Peer-to-peer exchange and online wallet LBC has also followed suit. The site is used extensively in countries as diverse as the Dominican Republic and Poland, and has reached record weekly trading volume of almost $140 million in the US. It will be a while before recent Segwit adoption by wallet providers filters through and impacts upon average bitcoin fees across the network. Segwit adoption is only around 11%, showing there is still a long way to go before the scaling technology nears universal adoption.

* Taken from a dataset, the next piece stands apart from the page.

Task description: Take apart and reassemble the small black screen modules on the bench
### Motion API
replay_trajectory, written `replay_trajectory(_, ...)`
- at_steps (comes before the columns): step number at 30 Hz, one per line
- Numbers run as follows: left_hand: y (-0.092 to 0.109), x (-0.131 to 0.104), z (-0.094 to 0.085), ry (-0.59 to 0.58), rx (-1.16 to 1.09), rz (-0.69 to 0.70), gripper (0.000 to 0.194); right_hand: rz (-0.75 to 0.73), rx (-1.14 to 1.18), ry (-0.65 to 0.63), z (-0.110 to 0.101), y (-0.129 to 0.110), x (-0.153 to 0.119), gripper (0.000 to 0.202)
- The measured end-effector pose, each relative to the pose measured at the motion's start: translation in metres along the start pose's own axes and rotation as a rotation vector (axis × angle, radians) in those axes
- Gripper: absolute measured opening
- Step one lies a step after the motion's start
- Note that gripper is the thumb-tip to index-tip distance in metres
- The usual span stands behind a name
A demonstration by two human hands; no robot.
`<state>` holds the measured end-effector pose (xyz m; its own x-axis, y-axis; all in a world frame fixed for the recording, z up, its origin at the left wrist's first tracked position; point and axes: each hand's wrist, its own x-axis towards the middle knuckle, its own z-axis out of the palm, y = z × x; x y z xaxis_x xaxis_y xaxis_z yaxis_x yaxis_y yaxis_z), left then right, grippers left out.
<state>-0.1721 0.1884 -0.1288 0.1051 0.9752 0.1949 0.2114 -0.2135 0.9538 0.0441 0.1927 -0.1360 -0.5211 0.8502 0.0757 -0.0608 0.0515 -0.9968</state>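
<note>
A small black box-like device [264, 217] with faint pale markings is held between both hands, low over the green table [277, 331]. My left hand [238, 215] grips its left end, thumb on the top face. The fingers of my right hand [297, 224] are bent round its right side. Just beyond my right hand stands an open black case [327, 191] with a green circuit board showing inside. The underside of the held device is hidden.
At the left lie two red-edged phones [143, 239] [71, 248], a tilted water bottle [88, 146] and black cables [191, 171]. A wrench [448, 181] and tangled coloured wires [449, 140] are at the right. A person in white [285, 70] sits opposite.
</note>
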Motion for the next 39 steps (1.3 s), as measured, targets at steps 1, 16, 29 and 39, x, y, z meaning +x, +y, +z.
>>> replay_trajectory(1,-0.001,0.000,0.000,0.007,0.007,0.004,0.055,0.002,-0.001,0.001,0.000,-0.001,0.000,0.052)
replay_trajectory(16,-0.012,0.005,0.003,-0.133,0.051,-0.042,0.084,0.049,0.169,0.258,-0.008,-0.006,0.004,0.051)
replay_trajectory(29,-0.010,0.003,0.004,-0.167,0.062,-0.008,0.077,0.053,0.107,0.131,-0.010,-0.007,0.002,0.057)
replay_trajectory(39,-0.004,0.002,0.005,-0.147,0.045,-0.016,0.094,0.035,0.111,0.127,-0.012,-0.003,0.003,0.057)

As always, the greatest absentee from Segwit is Coinbase, which has yet to formalize plans for introducing the Segregated Witness technology. CEO Brian Armstrong appears to be more interested in experimenting with ethereum Dapp browsers, much to the chagrin of many Coinbase users. Bitcoin pioneer Nick Szabo, meanwhile, has been urging the community to favor Segwit, endorsing a Whalepool tweet listing Segwit wallets.
2018: The Year of Cheaper Fees?
Bitcoin fees are likely to remain a hot topic throughout 2018 as efforts to lower the median cost of transacting the decentralized currency intensify. With the Lightning Network now having been successfully tested live, there are hopes that the off-chain scaling solution could be introduced sooner than initially expected, bringing with it the prospect of lower fees for all.
The high cost of sending bitcoin has forced many to look elsewhere, either to bitcoin cash, with its famously low fees, or to other altcoins which can be sent for less than a cent in many cases. In bitcoin’s earliest days, when blocks were empty, it was equally easy to complete low-cost transactions. The cryptocurrency markets are no exception to Metcalfe’s law, however, and should any altcoin start to approach the size of the bitcoin network, it will succumb to the same problem: a growing number of users trying to use a resource that can only process a finite number of transactions per second.
If “Bitcoin City” remains the largest of cryptocurrencies, Kleiber’s law suggests that over the long run it will be the ecosystem where resources are allocated in the most efficient way.
Fees and transaction times are still higher than desired, but if Kleiber’s law applies, it’s only a matter of time until the bitcoin metropolis becomes a model in city planning.